The Compact Flash Association (CFA) finally published a list of all VPG certified memory cards that provide a guarantee that they will work with certain functions of all supported cameras, including Sony cameras that require the certification.
Memory cards have always been confusing with their huge list of amorphous icons, speed promises, and other logos. With the advent of CFexpress it got even more confusing with the addition of the Video Performance Guarantee (VPG) certification and, further, actual requirements for it in certain cameras. However, while these requirements are listed found in camera manuals, it isn’t front-and-center. Adding to the issue, most photographers aren’t used to looking for anything beyond promised speed marks at the point of purchase.
This is particularly important for Sony photographers as some cameras actually require a specific firmware flag that confirms it has at least VPG200 certification in order to allow access to the highest video recording levels. If that flag isn’t detected, the camera will “gray out” the selection in the menu.
Unfortunately, some companies have faked this firmware flag without actually getting their cards certified, which could cause the card to fail under the stress of those higher data rates without the photographer understanding why.
From previous coverage of this issue:
The entire point of the VPG logo is to give consumers some level of confidence that what they’re buying will actually work as advertised.
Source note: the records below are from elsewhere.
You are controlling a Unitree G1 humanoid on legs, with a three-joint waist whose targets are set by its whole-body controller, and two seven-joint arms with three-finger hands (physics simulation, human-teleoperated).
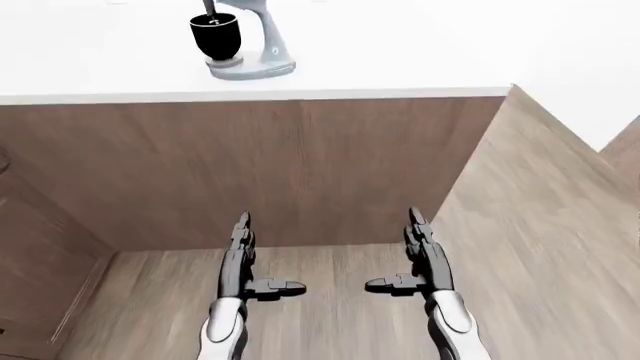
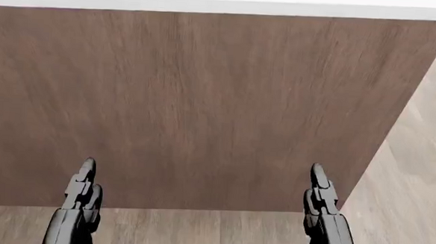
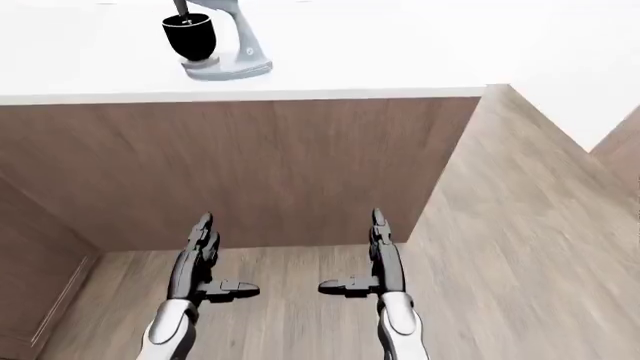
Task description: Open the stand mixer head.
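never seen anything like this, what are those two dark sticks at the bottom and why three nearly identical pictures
These are simulator renders from three cameras on a humanoid robot's head, all looking down over its own arms. The dark sticks are its left hand and right hand, fingers stretched out and thumbs pointing inward, holding nothing. They hang above a wood floor before a wood-panelled counter with a white top. On that top, at the upper left of both eye views, stands a grey stand mixer with a black bowl; its head is cut off by the frame. The head view sits lower and misses it.
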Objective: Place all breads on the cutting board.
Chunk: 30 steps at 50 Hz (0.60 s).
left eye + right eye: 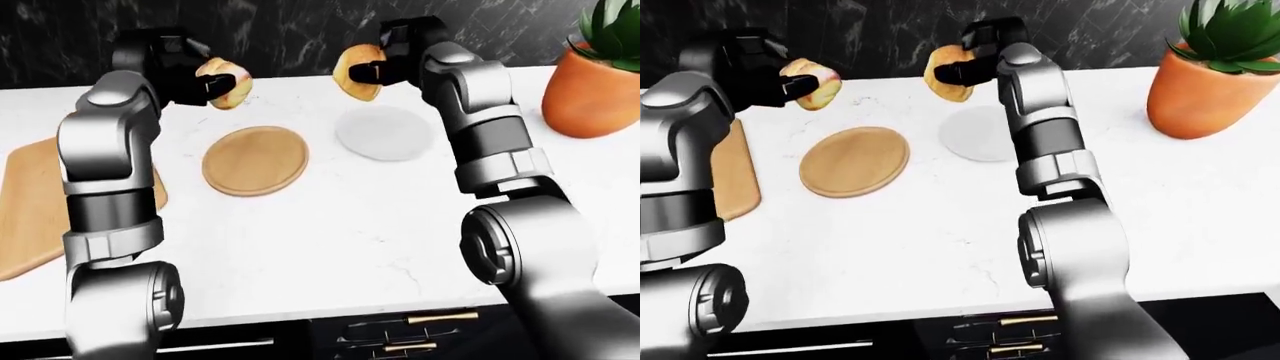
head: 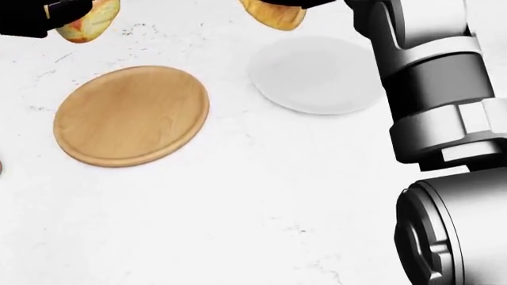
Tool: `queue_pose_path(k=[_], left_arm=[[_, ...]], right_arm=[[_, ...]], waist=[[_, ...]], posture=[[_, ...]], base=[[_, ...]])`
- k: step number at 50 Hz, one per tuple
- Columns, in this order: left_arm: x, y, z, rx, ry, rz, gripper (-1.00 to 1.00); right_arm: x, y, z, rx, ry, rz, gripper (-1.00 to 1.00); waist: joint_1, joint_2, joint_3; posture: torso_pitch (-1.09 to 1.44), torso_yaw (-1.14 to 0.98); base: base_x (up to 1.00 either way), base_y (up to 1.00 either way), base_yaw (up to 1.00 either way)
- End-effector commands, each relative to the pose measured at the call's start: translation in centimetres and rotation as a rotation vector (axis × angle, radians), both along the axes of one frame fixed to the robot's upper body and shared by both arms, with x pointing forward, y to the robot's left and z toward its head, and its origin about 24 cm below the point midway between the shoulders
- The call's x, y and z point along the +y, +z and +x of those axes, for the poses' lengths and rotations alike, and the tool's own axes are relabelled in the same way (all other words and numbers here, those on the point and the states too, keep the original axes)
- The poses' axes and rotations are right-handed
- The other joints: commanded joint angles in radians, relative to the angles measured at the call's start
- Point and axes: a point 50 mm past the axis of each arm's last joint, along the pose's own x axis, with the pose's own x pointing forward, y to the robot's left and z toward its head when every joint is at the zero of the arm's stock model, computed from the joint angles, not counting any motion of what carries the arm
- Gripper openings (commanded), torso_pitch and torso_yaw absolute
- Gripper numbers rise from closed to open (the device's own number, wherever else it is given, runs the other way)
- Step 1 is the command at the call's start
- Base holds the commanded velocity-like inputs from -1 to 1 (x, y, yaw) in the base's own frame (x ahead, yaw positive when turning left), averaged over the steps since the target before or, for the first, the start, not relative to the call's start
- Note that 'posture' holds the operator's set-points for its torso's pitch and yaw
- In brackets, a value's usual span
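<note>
Two crusty rolls: left hand point(image 1: 175, 64) grips pale roll point(image 1: 224, 81), right hand point(image 1: 395, 56) golden roll point(image 1: 356, 71), above smooth round wooden plate point(image 1: 255, 160) and white plate point(image 1: 385, 133).

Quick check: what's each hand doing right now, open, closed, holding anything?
Left hand: closed on a bread roll, raised above the counter.
Right hand: closed on a second bread roll, raised over the white plate.

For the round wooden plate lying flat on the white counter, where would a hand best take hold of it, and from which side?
Probably at the rim. The round wooden plate lies flat on the white counter, a thin disc with no handle, so fingers would pinch its edge from above. The edge nearer the bottom of the left-eye view is unobstructed. Both hands are busy: left hand and right hand each hold bread.
</note>
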Motion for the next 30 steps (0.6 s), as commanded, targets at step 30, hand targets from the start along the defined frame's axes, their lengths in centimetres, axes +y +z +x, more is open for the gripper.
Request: queue_pose_path(k=[30], left_arm=[[0.5,3.0,-0.7,-0.111,0.036,-0.016,-0.80]], right_arm=[[1.0,4.1,-1.2,-0.128,0.039,0.026,-1.00]], waist=[[-0.021,0.094,-0.046]], posture=[[0.00,0.00]], base=[[0.00,0.45,0.00]])
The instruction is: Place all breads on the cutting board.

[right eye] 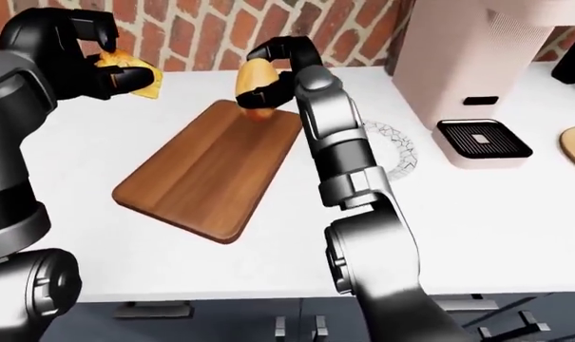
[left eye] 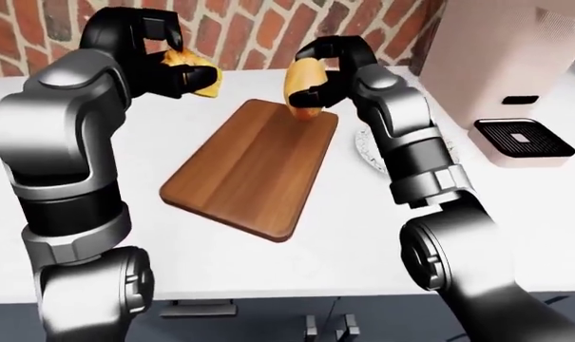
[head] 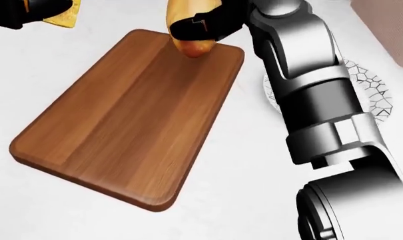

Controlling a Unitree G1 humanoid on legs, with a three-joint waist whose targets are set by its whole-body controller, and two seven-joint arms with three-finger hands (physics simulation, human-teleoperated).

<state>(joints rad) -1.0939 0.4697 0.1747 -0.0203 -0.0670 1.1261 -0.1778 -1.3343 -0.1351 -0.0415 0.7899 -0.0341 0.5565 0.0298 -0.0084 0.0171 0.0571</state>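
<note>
A long wooden cutting board (left eye: 251,164) lies slanted on the white counter with nothing on it. My right hand (left eye: 317,77) is shut on an oval golden bread roll (left eye: 302,82) held just above the board's top right corner. Up at the left, my left hand (left eye: 163,63) is shut on a flat yellow bread slice (left eye: 203,77), above the counter beside the board's upper left edge. In the head view the roll (head: 188,30) hangs over the board's top end, and only a corner of the slice (head: 62,17) shows.
A white plate with a black crackle rim (head: 374,92) sits right of the board, mostly hidden by my right arm. A pale pink appliance with a black drip grille (right eye: 482,139) stands at the right. A brick wall (left eye: 259,28) runs behind the counter.
</note>
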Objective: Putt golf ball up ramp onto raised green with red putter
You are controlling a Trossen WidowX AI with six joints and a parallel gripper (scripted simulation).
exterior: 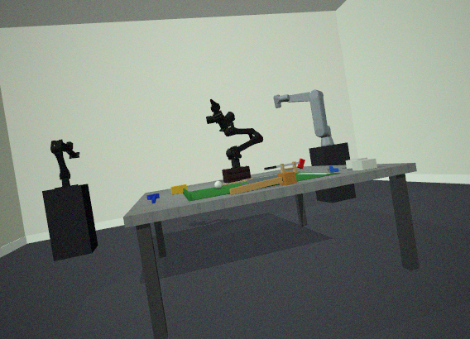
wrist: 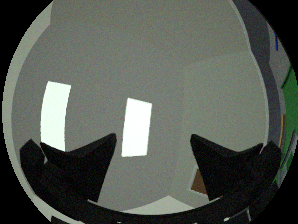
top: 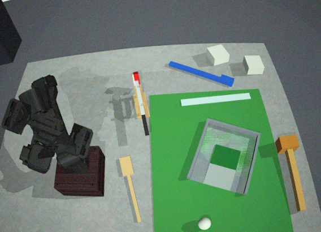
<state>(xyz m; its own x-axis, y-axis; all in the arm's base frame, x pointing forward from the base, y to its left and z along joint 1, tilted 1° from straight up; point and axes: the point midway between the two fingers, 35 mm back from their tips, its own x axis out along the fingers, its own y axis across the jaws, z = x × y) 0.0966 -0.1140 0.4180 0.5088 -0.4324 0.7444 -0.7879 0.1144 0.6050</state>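
Note:
The red putter [top: 139,98] [exterior: 301,164] lies raised on a wooden stand [top: 145,105] left of the green mat [top: 166,149], its red head at the back and black grip toward the front. The white golf ball [top: 204,223] [exterior: 218,184] sits on the mat near its front edge. The pale ramp [top: 218,177] leads up to the dark raised green [top: 226,157] inside a grey-walled frame [top: 198,150]. My gripper [exterior: 213,104] [wrist: 154,138] is open and empty, high above the table's left side, pointing up and away from the putter.
A blue stick [top: 198,71], a pale bar [top: 216,99] and two white blocks [top: 218,55] [top: 254,65] lie toward the back. An orange mallet [top: 295,177] [exterior: 256,186] lies at the right. A tan paddle [top: 126,166] lies between my dark red base [top: 80,186] and the mat.

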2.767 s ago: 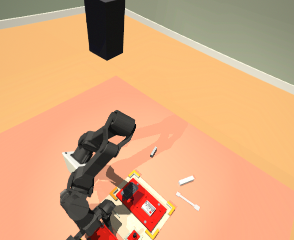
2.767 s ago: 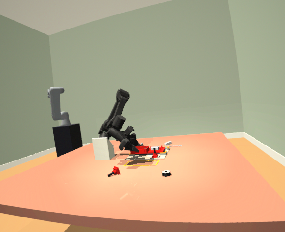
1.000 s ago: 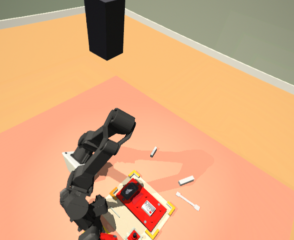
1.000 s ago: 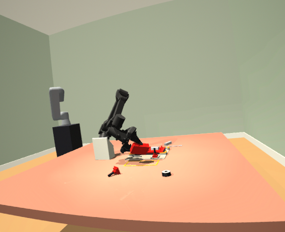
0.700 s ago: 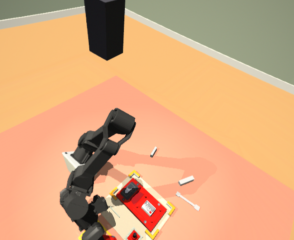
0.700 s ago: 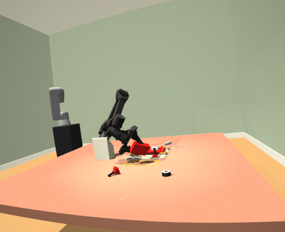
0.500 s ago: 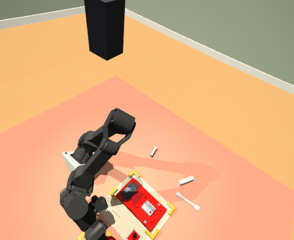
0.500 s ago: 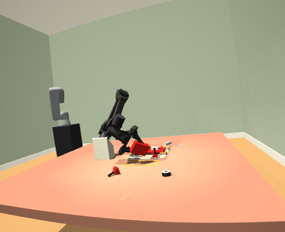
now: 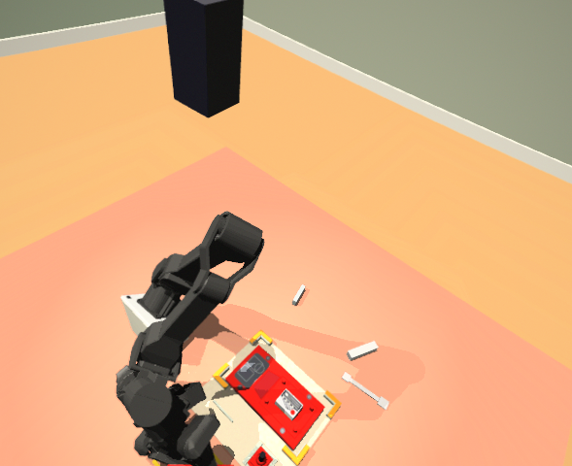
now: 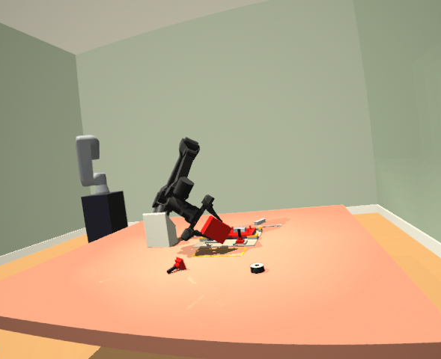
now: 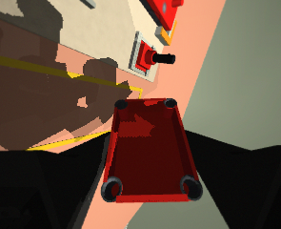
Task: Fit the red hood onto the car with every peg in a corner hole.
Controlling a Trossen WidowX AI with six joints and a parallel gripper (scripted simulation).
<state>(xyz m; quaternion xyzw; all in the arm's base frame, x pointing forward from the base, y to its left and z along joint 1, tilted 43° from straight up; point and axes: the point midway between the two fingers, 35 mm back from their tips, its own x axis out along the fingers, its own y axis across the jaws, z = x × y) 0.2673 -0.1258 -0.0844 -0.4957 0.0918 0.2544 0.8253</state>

Other memory card formats work on an honor system: a company tests internally and says it will perform a certain way and that’s the end of the story. The CFA wanted to actually hold companies to a real standard and that means consumers should have more confidence in a product.
Unfortunately, this isn’t really communicated well to the buyer and as a result, some companies have been able to treat the space like the wild west.
The CFA was, previously, not publishing verified card manufacturers on its website, instead relying on the consumer to check for the little “VPG” logo on cards themselves, which didn’t help clear the muddied waters much. That, gratefully, has changed.
The CFA has published a complete list of manufacturers who have actually passed its rigorous VPG testing and only eight manufacturers have made the cut, some with as few as one card that made the cut: Delkin, Exascend, Lexar, Nextorage, Phison, Prograde Digital, SanDisk, and Sony.
The list above only contains the cards that passed VPG certification as of February 2024. Expect this list to grow over time.
Before purchasing their next card, photographers should check the CFA’s official list to assure the performance they’re looking for is supported by the card they’re about to buy. With the high price of CFexpress cards, this step is one photographers and filmmakers shouldn’t skip.